§ **Input data**
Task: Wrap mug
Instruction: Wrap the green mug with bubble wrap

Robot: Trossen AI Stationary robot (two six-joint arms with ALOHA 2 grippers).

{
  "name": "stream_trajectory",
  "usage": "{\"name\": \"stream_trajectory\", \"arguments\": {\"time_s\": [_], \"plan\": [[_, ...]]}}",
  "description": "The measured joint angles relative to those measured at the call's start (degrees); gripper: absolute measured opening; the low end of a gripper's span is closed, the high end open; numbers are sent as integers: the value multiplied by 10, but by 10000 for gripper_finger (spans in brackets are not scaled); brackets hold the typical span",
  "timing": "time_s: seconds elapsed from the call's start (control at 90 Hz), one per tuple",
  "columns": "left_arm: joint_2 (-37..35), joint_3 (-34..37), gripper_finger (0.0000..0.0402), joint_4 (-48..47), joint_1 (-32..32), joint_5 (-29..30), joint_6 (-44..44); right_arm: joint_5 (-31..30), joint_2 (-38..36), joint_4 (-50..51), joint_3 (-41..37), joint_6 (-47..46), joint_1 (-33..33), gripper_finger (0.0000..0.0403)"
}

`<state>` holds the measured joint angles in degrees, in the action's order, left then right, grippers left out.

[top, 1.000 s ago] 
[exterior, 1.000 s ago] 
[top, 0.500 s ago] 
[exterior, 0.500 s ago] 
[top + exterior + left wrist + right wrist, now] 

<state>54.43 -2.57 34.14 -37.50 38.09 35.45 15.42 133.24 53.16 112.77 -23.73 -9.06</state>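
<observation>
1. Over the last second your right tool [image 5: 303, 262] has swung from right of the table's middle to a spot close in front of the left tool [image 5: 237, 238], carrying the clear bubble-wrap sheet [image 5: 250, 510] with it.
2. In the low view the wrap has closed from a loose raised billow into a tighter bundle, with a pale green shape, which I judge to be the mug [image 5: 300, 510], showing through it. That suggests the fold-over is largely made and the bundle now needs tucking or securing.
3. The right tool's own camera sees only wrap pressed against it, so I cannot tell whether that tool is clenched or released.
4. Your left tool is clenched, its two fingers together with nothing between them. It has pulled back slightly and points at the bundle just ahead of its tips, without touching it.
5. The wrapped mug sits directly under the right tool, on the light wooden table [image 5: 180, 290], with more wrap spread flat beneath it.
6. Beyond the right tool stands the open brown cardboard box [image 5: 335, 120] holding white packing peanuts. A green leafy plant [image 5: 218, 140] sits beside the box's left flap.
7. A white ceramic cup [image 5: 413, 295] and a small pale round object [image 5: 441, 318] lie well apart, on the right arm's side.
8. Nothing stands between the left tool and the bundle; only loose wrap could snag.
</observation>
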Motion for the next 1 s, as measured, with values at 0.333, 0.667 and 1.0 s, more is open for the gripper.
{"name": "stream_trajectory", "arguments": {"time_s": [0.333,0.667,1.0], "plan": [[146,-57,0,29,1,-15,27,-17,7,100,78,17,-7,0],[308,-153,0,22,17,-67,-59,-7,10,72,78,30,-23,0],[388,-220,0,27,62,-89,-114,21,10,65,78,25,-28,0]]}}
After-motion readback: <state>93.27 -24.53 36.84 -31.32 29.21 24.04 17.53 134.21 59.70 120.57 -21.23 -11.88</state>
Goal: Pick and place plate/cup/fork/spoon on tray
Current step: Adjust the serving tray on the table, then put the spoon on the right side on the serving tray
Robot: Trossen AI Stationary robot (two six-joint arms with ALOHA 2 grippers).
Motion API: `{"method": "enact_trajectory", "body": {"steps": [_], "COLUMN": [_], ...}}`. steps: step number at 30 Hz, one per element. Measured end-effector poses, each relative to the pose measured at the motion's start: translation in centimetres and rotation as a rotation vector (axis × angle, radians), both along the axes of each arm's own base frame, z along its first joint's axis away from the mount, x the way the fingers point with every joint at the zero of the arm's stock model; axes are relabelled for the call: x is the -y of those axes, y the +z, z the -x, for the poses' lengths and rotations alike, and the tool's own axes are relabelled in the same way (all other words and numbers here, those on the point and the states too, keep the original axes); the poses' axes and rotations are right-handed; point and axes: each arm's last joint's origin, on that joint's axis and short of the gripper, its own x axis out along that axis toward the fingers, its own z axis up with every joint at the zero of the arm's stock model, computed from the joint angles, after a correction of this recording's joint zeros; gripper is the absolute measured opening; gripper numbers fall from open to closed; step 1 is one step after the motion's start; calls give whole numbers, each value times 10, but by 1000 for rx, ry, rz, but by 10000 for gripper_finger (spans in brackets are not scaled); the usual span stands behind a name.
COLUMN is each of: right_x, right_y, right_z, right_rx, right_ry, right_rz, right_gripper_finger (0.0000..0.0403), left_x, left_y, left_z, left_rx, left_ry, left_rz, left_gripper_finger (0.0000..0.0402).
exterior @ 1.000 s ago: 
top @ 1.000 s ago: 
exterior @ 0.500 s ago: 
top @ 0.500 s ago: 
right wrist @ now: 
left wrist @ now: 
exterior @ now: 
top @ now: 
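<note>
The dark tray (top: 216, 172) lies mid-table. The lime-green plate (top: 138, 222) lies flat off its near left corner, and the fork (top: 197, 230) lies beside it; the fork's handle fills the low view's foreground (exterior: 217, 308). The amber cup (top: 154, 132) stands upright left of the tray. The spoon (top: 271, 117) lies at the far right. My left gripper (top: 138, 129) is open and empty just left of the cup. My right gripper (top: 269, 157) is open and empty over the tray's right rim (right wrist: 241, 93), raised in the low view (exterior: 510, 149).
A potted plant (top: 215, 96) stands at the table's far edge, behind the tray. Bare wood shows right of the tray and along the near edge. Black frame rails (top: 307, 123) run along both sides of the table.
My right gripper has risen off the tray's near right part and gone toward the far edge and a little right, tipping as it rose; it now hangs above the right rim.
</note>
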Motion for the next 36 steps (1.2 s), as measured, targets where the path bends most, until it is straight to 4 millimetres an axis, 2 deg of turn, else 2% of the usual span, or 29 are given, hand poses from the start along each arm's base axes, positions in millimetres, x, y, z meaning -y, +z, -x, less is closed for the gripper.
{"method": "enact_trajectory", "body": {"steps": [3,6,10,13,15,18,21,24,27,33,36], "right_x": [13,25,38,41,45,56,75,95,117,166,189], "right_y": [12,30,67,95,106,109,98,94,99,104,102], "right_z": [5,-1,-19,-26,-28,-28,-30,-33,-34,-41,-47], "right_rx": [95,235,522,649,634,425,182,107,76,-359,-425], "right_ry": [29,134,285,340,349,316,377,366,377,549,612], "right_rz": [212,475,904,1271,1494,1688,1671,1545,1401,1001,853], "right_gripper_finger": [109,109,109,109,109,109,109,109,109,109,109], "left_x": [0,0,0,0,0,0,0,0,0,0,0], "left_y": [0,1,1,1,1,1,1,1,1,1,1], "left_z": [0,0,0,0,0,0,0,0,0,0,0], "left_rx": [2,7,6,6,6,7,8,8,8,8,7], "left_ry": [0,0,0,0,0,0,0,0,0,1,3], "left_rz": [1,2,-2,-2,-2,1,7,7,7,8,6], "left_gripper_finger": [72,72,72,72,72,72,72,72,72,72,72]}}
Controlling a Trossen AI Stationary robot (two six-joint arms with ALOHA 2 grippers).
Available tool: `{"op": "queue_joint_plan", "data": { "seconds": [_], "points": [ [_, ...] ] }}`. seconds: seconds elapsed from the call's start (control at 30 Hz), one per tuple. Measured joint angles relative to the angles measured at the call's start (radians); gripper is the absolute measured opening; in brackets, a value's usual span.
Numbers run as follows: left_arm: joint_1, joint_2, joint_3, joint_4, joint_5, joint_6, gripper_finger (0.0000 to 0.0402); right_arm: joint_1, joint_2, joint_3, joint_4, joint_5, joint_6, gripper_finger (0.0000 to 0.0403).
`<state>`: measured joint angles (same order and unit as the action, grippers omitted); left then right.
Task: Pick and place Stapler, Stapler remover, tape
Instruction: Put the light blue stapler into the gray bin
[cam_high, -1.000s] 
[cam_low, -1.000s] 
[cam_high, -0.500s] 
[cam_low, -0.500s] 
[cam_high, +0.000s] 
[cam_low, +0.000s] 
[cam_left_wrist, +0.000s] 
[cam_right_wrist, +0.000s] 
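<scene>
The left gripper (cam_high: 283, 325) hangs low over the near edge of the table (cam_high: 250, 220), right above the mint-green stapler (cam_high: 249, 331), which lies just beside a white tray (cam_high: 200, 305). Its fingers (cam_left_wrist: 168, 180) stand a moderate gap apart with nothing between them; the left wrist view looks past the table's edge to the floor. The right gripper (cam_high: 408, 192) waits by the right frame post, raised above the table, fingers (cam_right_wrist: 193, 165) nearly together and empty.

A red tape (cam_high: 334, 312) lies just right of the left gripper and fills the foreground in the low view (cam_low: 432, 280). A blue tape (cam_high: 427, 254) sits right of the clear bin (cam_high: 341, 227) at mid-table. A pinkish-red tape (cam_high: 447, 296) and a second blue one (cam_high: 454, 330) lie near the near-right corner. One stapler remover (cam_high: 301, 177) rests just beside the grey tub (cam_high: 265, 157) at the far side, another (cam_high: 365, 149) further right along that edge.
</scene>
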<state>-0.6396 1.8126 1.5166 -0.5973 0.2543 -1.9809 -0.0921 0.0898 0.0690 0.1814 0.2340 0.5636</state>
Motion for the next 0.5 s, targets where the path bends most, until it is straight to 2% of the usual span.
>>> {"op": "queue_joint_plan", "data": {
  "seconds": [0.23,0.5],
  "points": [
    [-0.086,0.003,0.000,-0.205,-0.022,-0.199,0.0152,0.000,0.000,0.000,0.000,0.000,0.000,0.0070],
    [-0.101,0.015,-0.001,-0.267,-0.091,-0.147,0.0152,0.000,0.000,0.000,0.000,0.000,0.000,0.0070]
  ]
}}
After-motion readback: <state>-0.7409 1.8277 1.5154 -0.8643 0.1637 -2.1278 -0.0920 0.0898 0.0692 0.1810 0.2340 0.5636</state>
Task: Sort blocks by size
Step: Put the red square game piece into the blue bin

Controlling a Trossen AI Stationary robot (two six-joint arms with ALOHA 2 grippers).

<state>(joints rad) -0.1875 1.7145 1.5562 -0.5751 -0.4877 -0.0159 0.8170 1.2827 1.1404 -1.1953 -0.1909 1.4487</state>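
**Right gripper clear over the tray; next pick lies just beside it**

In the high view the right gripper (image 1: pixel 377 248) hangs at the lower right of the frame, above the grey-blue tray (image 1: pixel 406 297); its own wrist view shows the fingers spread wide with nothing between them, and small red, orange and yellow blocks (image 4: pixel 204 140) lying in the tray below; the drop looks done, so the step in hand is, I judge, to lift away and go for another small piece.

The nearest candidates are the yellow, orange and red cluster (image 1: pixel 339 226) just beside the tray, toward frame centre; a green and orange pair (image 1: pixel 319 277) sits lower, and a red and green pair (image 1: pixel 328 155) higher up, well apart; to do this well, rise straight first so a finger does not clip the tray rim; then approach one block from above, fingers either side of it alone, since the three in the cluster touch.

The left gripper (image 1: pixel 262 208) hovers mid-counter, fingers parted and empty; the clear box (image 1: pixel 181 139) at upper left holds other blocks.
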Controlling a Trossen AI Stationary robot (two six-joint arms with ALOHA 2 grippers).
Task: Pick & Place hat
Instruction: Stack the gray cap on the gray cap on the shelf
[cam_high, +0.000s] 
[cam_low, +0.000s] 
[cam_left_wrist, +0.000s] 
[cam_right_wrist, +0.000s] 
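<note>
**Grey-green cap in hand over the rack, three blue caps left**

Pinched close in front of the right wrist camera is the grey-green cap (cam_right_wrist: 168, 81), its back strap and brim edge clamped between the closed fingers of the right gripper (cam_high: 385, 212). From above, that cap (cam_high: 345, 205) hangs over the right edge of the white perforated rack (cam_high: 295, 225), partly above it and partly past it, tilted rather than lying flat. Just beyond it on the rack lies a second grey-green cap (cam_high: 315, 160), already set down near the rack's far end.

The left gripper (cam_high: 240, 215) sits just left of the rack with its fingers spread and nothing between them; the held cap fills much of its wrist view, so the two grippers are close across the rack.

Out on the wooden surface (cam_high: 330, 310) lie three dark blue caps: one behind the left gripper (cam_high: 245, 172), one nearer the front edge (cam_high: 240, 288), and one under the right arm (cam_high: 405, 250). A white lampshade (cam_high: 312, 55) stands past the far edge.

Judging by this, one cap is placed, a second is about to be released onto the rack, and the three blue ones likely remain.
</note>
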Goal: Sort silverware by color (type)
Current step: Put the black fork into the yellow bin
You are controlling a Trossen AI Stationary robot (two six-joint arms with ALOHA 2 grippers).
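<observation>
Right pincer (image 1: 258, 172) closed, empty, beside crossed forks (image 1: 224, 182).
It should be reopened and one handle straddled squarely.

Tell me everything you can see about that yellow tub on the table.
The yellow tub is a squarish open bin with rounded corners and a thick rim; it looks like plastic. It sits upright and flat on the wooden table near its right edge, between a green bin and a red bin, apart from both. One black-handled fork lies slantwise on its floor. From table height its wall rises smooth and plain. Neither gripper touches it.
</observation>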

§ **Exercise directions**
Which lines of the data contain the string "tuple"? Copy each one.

§ **Task answer**
  "timing": "time_s: seconds elapsed from the call's start (control at 90 Hz), one per tuple",
Available tool: `{"op": "queue_joint_plan", "data": { "seconds": [_], "points": [ [_, ...] ] }}`. seconds: seconds elapsed from the call's start (control at 30 Hz), one per tuple. Measured joint angles relative to the angles measured at the call's start (radians); gripper is the absolute measured opening; in brackets, a value's usual span.

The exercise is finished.